◆ DESCRIPTION OF THE TASK
Reproduce the listing word for word. Skip any image.

-=-=-

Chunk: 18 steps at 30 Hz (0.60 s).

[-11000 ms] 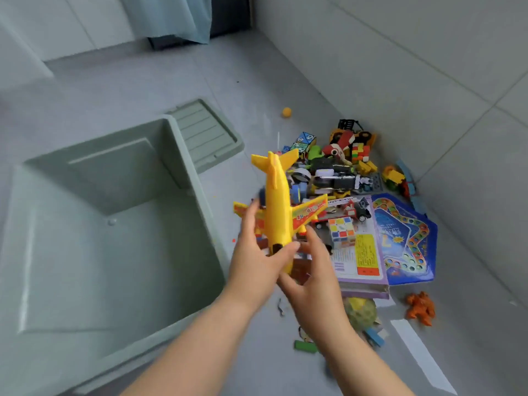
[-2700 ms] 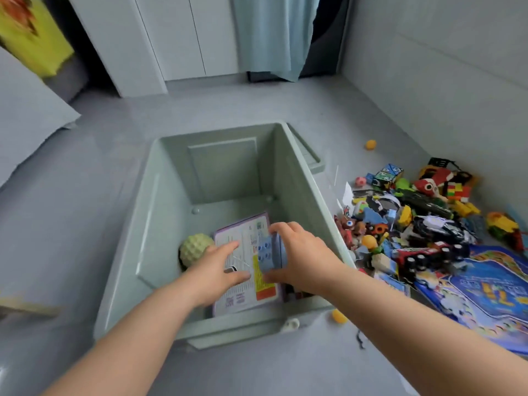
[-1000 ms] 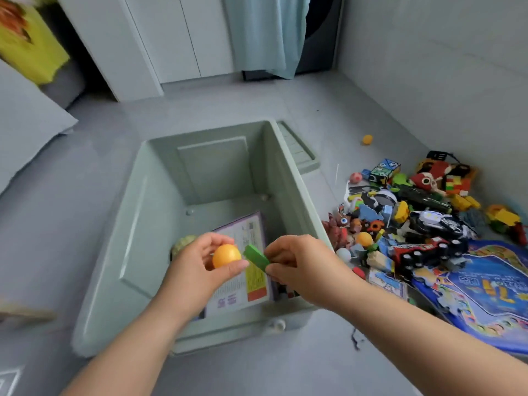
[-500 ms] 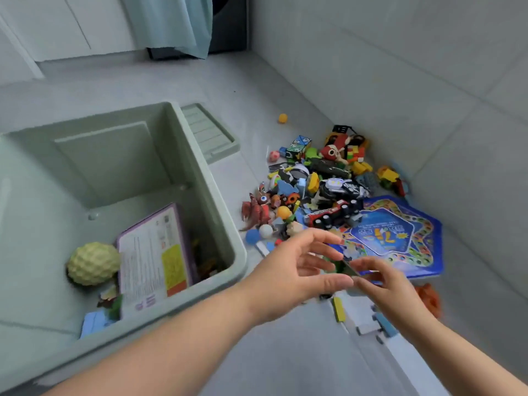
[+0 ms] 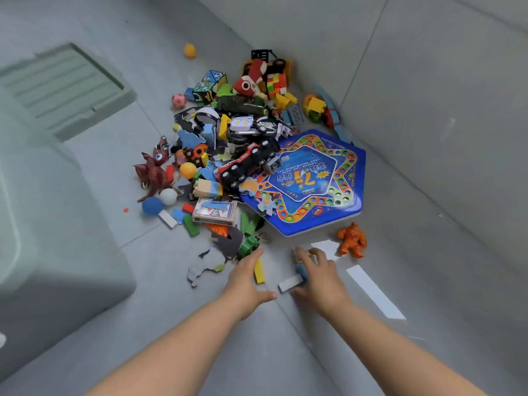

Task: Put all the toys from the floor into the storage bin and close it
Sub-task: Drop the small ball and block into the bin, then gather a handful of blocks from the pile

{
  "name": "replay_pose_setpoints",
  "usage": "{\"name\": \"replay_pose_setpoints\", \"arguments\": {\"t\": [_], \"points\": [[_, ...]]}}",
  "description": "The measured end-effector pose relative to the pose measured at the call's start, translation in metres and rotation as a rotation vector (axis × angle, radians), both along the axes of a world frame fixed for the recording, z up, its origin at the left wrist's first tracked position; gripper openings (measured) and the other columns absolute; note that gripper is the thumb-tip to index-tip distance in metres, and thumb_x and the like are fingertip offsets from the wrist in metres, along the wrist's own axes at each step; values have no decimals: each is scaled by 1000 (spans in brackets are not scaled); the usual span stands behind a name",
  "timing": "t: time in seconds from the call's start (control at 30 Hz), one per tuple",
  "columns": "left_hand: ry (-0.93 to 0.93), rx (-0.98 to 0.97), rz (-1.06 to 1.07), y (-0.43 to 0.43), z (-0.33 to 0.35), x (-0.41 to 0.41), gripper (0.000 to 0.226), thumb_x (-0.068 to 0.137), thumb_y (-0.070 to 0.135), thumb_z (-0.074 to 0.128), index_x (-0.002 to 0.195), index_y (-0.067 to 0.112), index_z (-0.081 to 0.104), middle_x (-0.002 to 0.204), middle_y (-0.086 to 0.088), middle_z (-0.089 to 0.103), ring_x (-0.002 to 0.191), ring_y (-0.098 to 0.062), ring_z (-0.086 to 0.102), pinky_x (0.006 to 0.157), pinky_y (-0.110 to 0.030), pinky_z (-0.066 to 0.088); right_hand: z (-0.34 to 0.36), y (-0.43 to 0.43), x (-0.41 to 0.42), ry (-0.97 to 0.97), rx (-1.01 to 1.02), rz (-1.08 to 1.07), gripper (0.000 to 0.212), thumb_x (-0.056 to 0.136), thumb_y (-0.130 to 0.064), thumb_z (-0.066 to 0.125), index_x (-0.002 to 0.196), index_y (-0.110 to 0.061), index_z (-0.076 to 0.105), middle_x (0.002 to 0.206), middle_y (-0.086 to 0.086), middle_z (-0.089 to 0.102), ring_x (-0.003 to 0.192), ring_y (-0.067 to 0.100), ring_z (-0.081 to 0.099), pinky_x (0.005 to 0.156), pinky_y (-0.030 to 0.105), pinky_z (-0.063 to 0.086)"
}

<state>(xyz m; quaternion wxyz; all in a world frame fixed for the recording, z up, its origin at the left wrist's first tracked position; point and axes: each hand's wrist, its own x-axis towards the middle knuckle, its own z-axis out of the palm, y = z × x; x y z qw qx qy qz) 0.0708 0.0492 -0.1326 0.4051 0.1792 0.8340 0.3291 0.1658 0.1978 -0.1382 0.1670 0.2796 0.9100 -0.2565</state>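
Since half a second ago, both hands have dropped from above the pile to the floor. The left hand (image 5: pixel 248 281) lies with its fingers straight and close together, tips by the yellow block (image 5: pixel 259 272) and the green toy (image 5: pixel 248 247). The right hand (image 5: pixel 321 277) curls its fingers over a blue block (image 5: pixel 300 270), with a white block (image 5: pixel 290 283) touching at its 9 o'clock. The storage bin (image 5: pixel 57 224) stands at 9 o'clock, its inside now out of view, and its lid (image 5: pixel 63 84) lies at 11. The toy pile (image 5: pixel 237 155) crowds 12 o'clock, with the board game (image 5: pixel 308 181) and the orange figure (image 5: pixel 351 240) at 1.
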Motion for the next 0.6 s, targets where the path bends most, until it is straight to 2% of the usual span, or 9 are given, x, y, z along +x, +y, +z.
{"name": "replay_pose_setpoints", "arguments": {"t": [0.07,0.13,0.2,0.27,0.3,0.37,0.4,0.5,0.6], "points": [[133,-58,-64,6,-10,4,92,75,19,77,147,26,21,154,3,21,141,-16,20,110,-19,14,-6,2,0,18,-1,40,78,74,-37,72,139,-35,29,141,3,22,117,28,37,89,34,44],[198,-87,-115,13,-17,5,85,77,18,74,147,24,25,153,4,23,138,-19,23,108,-18,14,-12,1,2,67,-33,110,57,78,-32,68,129,-29,44,138,0,27,116,27,40,85,31,43],[182,-51,-124,19,-25,5,75,75,12,74,141,19,38,144,-1,35,131,-20,34,108,-21,24,-20,-6,5,140,-30,166,31,82,-23,63,111,-24,55,126,-1,38,108,25,47,79,28,43],[133,-5,-112,22,-30,8,67,72,6,76,133,14,50,129,-4,43,119,-21,45,100,-26,39,-25,-10,12,168,-122,68,16,84,-16,60,99,-19,58,108,-2,46,92,24,54,73,27,44],[102,14,-91,22,-33,11,64,70,3,76,129,12,53,122,-3,45,112,-20,49,94,-23,42,-27,-10,15,191,-150,-2,12,84,-13,59,96,-16,59,101,-5,47,86,22,55,70,21,45],[42,49,-24,21,-35,18,62,69,-2,76,126,10,55,113,0,44,104,-19,53,83,-15,44,-24,-10,16,243,-238,-123,12,84,-8,62,95,-10,63,103,-9,39,83,12,49,72,1,36],[31,57,-5,20,-36,21,63,69,-3,75,127,11,55,112,1,45,104,-19,54,84,-15,46,-24,-10,16,265,-271,-192,13,83,-7,64,95,-9,64,105,-8,37,84,7,47,73,-4,31],[52,39,-17,20,-38,28,78,67,5,77,136,17,45,126,-5,47,113,-23,53,96,-34,47,-18,-12,11,301,-364,-334,14,79,-3,67,84,-16,64,105,-1,40,87,-3,45,74,-6,28],[41,9,-90,26,-31,36,97,65,14,79,146,19,26,135,-3,36,123,-21,43,104,-34,39,-14,-19,8,300,-404,-401,17,82,-2,64,92,-16,64,105,2,42,87,-4,46,74,-8,28]]}}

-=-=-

◆ RESULT OF THE EXERCISE
Chunk: 18 steps at 30 Hz (0.60 s).

[-11000 ms] 
[-2700 ms] 
[-1000 ms] 
[-500 ms] 
[+0 ms] 

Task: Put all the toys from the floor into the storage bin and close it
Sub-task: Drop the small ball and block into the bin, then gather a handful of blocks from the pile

{
  "name": "replay_pose_setpoints",
  "usage": "{\"name\": \"replay_pose_setpoints\", \"arguments\": {\"t\": [_], \"points\": [[_, ...]]}}",
  "description": "The measured end-effector pose relative to the pose measured at the call's start, translation in metres and rotation as a rotation vector (axis × angle, radians), both along the axes of a world frame fixed for the recording, z up, its origin at the left wrist's first tracked position; gripper openings (measured) and the other columns absolute; note that gripper is the thumb-tip to index-tip distance in metres, and thumb_x and the like are fingertip offsets from the wrist in metres, along the wrist's own axes at each step; values have no decimals: each is scaled by 1000 (spans in brackets are not scaled); the usual span stands behind a name",
  "timing": "t: time in seconds from the call's start (control at 30 Hz), one per tuple",
  "columns": "left_hand: ry (-0.93 to 0.93), rx (-0.98 to 0.97), rz (-1.06 to 1.07), y (-0.43 to 0.43), z (-0.33 to 0.35), x (-0.41 to 0.41), gripper (0.000 to 0.226), thumb_x (-0.068 to 0.137), thumb_y (-0.070 to 0.135), thumb_z (-0.074 to 0.128), index_x (-0.002 to 0.195), index_y (-0.067 to 0.112), index_z (-0.081 to 0.104), middle_x (-0.002 to 0.204), middle_y (-0.086 to 0.088), middle_z (-0.089 to 0.103), ring_x (-0.002 to 0.191), ring_y (-0.098 to 0.062), ring_z (-0.086 to 0.102), pinky_x (0.006 to 0.157), pinky_y (-0.110 to 0.030), pinky_z (-0.066 to 0.088); right_hand: z (-0.34 to 0.36), y (-0.43 to 0.43), x (-0.41 to 0.42), ry (-0.97 to 0.97), rx (-1.01 to 1.02), rz (-1.08 to 1.07), gripper (0.000 to 0.212), thumb_x (-0.056 to 0.136), thumb_y (-0.130 to 0.064), thumb_z (-0.066 to 0.125), index_x (-0.002 to 0.196), index_y (-0.110 to 0.061), index_z (-0.076 to 0.105), middle_x (0.002 to 0.206), middle_y (-0.086 to 0.086), middle_z (-0.089 to 0.102), ring_x (-0.003 to 0.192), ring_y (-0.067 to 0.100), ring_z (-0.081 to 0.099), pinky_x (0.005 to 0.156), pinky_y (-0.030 to 0.105), pinky_z (-0.063 to 0.086)"
}

<state>(xyz m; quaternion wxyz; all in a world frame fixed for the recording, z up, its origin at the left wrist's first tracked position; point and axes: each hand's wrist, its own x-axis towards the middle knuckle, its own z-axis out of the palm, y = z × x; x y z qw qx qy qz) 0.0708 0.0492 -0.1326 0.4051 0.1792 0.8340 0.3291 0.1658 0.1978 -0.1382 0.1670 0.2796 0.9100 -0.2565</state>
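Since half a second ago, both hands have dropped from above the pile to the floor. The left hand (image 5: pixel 248 281) lies with its fingers straight and close together, tips by the yellow block (image 5: pixel 259 272) and the green toy (image 5: pixel 248 247). The right hand (image 5: pixel 321 277) curls its fingers over a blue block (image 5: pixel 300 270), with a white block (image 5: pixel 290 283) touching at its 9 o'clock. The storage bin (image 5: pixel 57 224) stands at 9 o'clock, its inside now out of view, and its lid (image 5: pixel 63 84) lies at 11. The toy pile (image 5: pixel 237 155) crowds 12 o'clock, with the board game (image 5: pixel 308 181) and the orange figure (image 5: pixel 351 240) at 1.
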Motion for the next 0.6 s, targets where the path bends most, until it is straight to 2% of the usual span, or 9 are given, x, y, z along +x, +y, +z.
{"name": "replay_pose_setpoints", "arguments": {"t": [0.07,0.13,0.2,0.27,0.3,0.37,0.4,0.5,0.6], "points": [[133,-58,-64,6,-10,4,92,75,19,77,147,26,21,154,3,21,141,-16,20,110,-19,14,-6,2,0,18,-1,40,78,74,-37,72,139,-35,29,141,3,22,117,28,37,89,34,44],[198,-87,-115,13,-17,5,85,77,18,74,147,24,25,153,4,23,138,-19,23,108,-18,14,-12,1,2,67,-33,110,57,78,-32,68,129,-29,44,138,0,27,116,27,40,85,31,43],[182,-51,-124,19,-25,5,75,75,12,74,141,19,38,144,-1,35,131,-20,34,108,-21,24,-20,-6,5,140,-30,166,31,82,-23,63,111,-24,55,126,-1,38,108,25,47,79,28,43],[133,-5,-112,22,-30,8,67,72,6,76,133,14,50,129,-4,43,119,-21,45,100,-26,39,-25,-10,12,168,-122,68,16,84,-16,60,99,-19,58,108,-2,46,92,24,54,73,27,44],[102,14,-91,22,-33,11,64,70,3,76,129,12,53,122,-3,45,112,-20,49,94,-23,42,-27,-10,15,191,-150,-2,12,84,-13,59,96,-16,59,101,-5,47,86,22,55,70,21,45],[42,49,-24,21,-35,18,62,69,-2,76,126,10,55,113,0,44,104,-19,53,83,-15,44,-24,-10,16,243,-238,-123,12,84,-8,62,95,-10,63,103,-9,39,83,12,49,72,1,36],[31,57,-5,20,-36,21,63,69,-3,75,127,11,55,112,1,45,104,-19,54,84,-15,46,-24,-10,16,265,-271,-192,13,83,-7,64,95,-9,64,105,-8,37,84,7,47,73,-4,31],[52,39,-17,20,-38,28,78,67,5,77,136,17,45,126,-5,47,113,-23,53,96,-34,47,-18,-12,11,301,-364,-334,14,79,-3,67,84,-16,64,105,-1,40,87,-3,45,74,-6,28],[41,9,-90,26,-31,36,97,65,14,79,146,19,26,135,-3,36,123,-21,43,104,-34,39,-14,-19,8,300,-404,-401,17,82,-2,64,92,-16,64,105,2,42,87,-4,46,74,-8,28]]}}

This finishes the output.